Esta certeza do padre Vieira deve considerar como objetivos e exigências da vida a mensagem dos cisnes brancos que referiu Ortega sobre a circunstância que desafia a história de cada homem. Mas previu que podem ser os cisnes negros que definem a circunstância, e este século sem bússola é por essa espécie desafiante até do receio expresso no livro coletivo intitulado Un Monde sans Europe?, prefaciado por Pierre Hassener (Fayard, 2011), que se ocupou sobretudo das perigosas relações entre os EUA e a URSS, e concluiu mais tarde que a Europa devia ser um fator de equilíbrio, de coordenação e de conciliação, não de autoridade, confiando então na relação entre Reagan e Thatcher.

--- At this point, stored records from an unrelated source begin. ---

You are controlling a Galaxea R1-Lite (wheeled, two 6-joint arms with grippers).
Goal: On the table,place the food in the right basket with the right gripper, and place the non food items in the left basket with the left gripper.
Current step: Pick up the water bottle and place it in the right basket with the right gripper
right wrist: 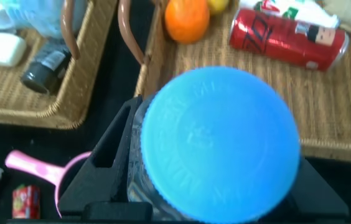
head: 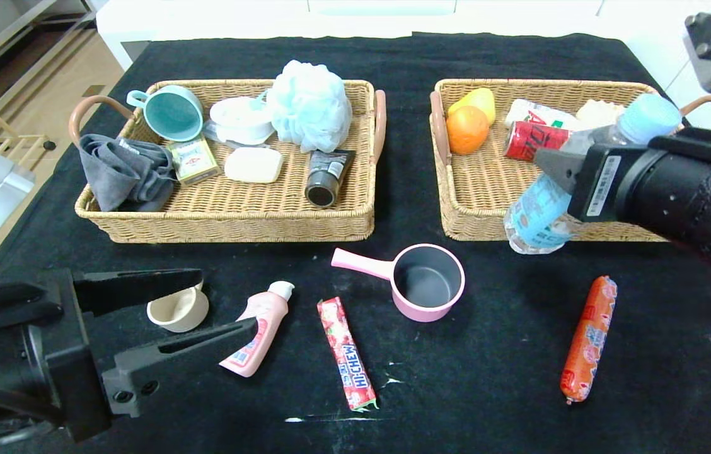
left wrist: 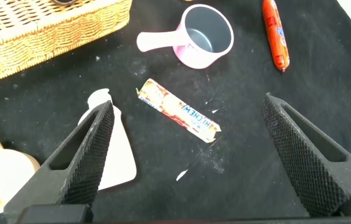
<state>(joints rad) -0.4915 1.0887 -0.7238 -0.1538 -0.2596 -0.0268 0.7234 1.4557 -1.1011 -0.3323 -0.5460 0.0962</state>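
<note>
Clearly, from the head view, the right pincer [head: 560, 167] pinches the clear bottle [head: 541, 211], lifted over the near edge of the right basket [head: 481, 189]. On the counter [head: 488, 378] the sausage stick [head: 589, 337] and Hi-Chew stick [head: 347, 353] are not yet sorted. At the left wrist, the left pincer [left wrist: 188, 155] is spread above the squeeze bottle [left wrist: 118, 158], beside the beige cup [left wrist: 1, 180]; the pink saucepan [left wrist: 201, 36] waits too. At the right wrist, the blue cap [right wrist: 220, 143] hides the grip.
</note>
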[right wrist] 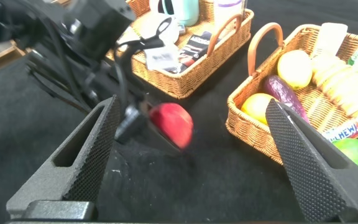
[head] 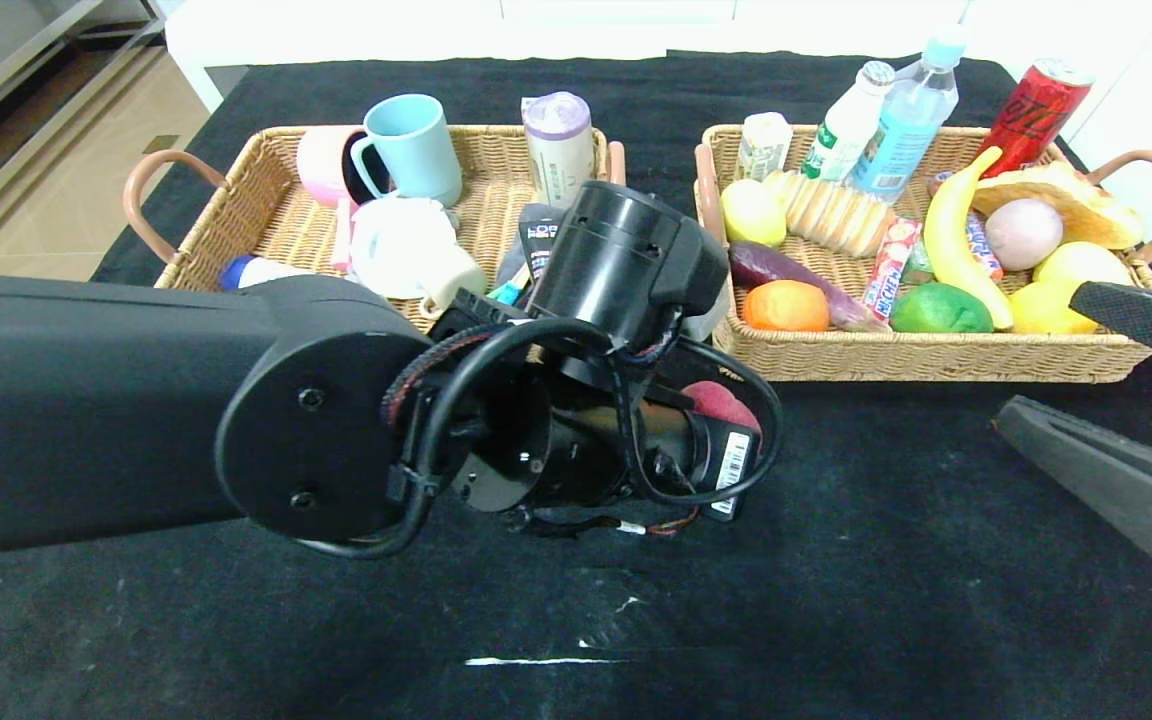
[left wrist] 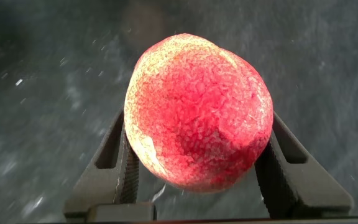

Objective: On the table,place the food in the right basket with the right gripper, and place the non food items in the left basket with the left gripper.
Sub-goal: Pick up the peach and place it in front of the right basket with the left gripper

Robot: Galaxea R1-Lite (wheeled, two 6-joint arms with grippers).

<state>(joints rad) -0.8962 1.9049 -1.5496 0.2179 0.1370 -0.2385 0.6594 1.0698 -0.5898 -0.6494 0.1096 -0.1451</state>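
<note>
The left hand [left wrist: 194,168], a black two-finger claw on a bulky black wrist, is clamping a round red-pink peach [left wrist: 197,112] between its tapered fingers [left wrist: 114,165], in front of the gap between the two baskets, over the black cloth-covered desk [head: 836,560]. The right hand [right wrist: 191,155], its ridged black fingers [right wrist: 89,155] standing wide apart around nothing, is hovering at the desk's right side, facing the peach. In the woven wicker right basket [head: 936,355], a long purple eggplant [head: 786,270] is lying beside a round orange [head: 786,305] and a slim red candy stick [head: 886,265]. The woven wicker left basket [head: 236,215] is holding a pale blue mug [head: 411,145] and a white bottle with a blue cap [head: 256,272].
</note>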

A evolução dos Estados que formaram a União Europeia, que acolheu os Estados europeus que recuperaram a liberdade de que o sovietismo os privara possuem hoje o saber de que nenhum Estado isolado pode dispensar a cooperação geral para enfrentar os desafios que incluíram a agressão pelo conflito com a natureza em crise, sem possuir a eficiência pronta das defesas contra a pandemia, e sofrendo esta pequena Europa com o desastre da confiança nos EUA, quando o seu, esperamos que último, presidente fala no respeito pelo constitucionalismo democrático, mas tornou claro que foi alcançar um poder pessoal que o inspirou. A última demonstração desse perturbante exercício, está na determinação de serem executados todos os condenados à morte.

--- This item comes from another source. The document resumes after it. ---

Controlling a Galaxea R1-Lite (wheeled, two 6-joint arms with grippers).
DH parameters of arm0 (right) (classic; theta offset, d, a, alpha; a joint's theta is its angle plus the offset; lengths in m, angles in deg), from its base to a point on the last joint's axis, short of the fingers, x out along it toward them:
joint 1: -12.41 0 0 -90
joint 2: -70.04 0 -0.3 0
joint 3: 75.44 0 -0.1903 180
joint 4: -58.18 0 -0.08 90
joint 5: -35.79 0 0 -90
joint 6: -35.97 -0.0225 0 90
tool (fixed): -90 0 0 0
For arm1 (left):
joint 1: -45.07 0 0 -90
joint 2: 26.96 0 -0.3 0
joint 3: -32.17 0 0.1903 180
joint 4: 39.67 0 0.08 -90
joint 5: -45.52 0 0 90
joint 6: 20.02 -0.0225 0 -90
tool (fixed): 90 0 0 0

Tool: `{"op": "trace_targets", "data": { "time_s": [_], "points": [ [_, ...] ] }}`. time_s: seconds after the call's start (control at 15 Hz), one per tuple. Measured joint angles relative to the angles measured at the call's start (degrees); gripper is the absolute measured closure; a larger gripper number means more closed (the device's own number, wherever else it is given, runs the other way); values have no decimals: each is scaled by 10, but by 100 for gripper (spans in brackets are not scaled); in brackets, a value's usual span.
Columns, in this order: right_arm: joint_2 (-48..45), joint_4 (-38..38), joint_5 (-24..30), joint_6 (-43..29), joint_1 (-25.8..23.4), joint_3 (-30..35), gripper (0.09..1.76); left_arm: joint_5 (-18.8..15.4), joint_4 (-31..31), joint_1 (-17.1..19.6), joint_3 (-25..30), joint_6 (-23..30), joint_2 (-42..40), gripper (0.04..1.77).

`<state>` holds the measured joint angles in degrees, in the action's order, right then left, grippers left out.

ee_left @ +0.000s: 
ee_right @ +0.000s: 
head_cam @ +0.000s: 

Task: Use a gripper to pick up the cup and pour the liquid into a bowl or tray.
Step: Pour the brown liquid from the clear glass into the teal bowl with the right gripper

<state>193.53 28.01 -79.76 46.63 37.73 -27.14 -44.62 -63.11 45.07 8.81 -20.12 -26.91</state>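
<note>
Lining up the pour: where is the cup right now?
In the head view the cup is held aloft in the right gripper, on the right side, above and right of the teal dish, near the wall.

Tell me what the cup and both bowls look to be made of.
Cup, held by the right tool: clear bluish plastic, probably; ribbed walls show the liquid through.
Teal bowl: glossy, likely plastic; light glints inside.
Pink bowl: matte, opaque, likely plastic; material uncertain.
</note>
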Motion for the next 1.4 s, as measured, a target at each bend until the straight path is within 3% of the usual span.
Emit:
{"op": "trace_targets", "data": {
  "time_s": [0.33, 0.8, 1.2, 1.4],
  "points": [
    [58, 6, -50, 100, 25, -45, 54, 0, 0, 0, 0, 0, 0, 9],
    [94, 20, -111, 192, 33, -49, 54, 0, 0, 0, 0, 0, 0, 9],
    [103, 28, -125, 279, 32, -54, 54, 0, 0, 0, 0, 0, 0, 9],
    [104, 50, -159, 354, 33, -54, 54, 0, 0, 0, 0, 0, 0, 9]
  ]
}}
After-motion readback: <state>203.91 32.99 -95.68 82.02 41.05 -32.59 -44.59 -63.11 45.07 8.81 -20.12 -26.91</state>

A tradução das Cartas Morais de Lúcio Aneu Sêneca não parece que exista na Casa Branca, onde se destacam os que deviam ocupar-se das "Vantagens da Velhice" (Carta XII) e a que tem que a vida é breve, um aviso especialmente destinado à "geração grisalha", que na última presidência esteve antes ocupada em tentar perpetuar o poder mal exercido. A crise evidente, que atinge também a ordem internacional, vai exigir ao novo eleito uma tarefa de apoio dos seus valores fundamentais da justiça natural e da ordem mundial reposta.